According to Kyle Gill, forestry center forest manager and research coordinator, staff there have been collaborating with Fond du Lac Band staff to match contemporary stewardship practices in line with understanding of the history of forest fire. The collaboration has been highly influential for relationship building, brought about the memorandum of understanding with the Bureau of Indian Affairs, and allows the Fond du Lac Band to tap into BIA-based capacity-building revenue sources.

“Forests need the fire,” Gill said. “I wanted to try to bring fire into our management portfolio. Through developed relationships, I learned about the history of fire and the human history of fire from an indigenous perspective.

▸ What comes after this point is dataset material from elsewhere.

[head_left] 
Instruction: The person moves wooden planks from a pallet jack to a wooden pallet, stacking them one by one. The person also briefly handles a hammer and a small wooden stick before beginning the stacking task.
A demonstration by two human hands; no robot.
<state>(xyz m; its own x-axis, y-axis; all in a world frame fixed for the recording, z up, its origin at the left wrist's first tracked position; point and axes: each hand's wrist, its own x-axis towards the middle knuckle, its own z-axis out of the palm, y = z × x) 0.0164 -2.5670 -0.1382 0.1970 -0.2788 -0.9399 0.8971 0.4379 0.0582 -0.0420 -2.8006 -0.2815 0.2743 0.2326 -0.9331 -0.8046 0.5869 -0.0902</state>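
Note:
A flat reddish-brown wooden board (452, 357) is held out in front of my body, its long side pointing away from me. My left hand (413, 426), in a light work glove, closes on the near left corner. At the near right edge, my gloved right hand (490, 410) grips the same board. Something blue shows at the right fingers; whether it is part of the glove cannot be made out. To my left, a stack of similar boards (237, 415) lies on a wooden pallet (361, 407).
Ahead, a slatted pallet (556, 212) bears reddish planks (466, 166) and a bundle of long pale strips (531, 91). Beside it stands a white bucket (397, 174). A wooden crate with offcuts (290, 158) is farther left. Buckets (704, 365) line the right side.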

That shifted my perspective and we started to understand that a lot of the fires and what we see in the biological record, like tree rings and fire scars, are from human-led fires.”

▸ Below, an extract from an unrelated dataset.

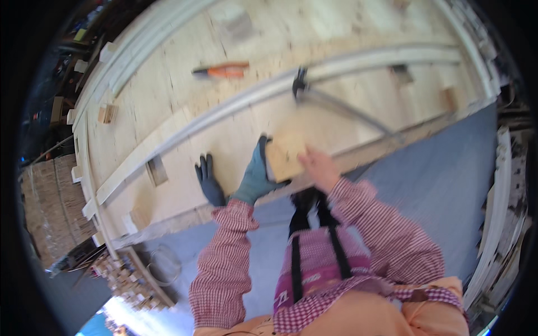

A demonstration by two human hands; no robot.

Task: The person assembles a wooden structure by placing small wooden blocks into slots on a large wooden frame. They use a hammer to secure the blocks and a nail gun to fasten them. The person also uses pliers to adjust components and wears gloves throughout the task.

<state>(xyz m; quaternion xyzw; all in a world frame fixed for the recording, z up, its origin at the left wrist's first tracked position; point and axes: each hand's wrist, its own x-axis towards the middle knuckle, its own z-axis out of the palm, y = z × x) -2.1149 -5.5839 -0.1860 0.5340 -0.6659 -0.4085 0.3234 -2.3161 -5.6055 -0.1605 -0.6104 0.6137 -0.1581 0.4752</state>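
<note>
- Head view: I see, from my remote station, the gloved left hand (pixel 255 176) gripping a pale wooden block (pixel 284 159) by its left side, thumb and fingers spread around it, above the near edge of the plywood worktop (pixel 330 39).
- The bare right hand (pixel 320 169) is at the block's right edge, fingers bent; blurred, so I cannot tell whether they grip.
- I note a loose glove (pixel 210 185) left of the left hand; beyond the block lie a hammer (pixel 332 101) and orange-handled pliers (pixel 227 70).

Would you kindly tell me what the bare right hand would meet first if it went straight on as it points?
Probably the pale wooden piece in the gloved left hand; blur leaves it unclear whether the right hand already touches it.
</note>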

The Nature Conservancy has been trying to build capacity for prescribed fire so that land managers can move away from the emergency response fires that have become common in recent years across the United States. The Nature Conservancy was a valuable partner, getting a burn plan written in conjunction with the Forest Stewards Guild for last week’s prescribed burn.

Fire planning took time

“Restoring surface fire to portions of the forested communities at the Cloquet Forestry Center is something we've been working toward for a number of years,” wrote Kyle Gill, Cloquet Forestry Center forest manager and research coordinator, in a notification prior to the prescribed burn. “The broad goals of restoring fire are ecological community stewardship and to stimulate opportunities for gathering, teaching, and research.”

Gill indicated it took about six years to research and understand the pertinent fire history and build the unique partnerships necessary to conduct the recent prescribed burns at the Cloquet Forestry Center.

“Bringing back the spark to this landscape through the partnership has been the most meaningful part,” said Paul Priestley, forestry inventory technician with the Fond du Lac fire and forest division, after the prescribed fires were completed. “Using the torches to do the actual lighting was pretty special, to have torches in the hands of Fond du Lac Band members and University employees working side by side. Running the ignitions was a very privileged and humbling part for me, being able to help direct how that fire was put on the landscape was pretty special.”

Clare Boerigter, communications manager for the St. Anthony Falls Laboratory, part of the College of Science and Engineering at the University of Minnesota, was present at the planned fire and provided a written statement afterward.

“Indigenous peoples have used fire to care for the land,” wrote Boerigter. “Over time, this use of fire has helped shape ecosystems in northern Minnesota; burning by the Anishinaabe helped create open forests with fire-dependent species like red pines and blueberries. The Anishinaabe identity, language and way of thinking are tied to these landscapes, which resulted from these culturally significant burning practices. In collaborating with local tribal nations to restore cultural fire to this place, the Cloquet Forestry Center is working to return fire to a forest that needs it while putting into practice an acknowledgement of the Anishinaabe fire stewardship which shaped this forest.”

Boerigter is the author of “The Camp 8 Stand: The Story of the Cloquet Forestry Center’s Old-Growth Red Pines” and often writes about the environment as well as her experiences as a wildland firefighter for the Forest Service. She is currently working on a book-length manuscript about wildfires.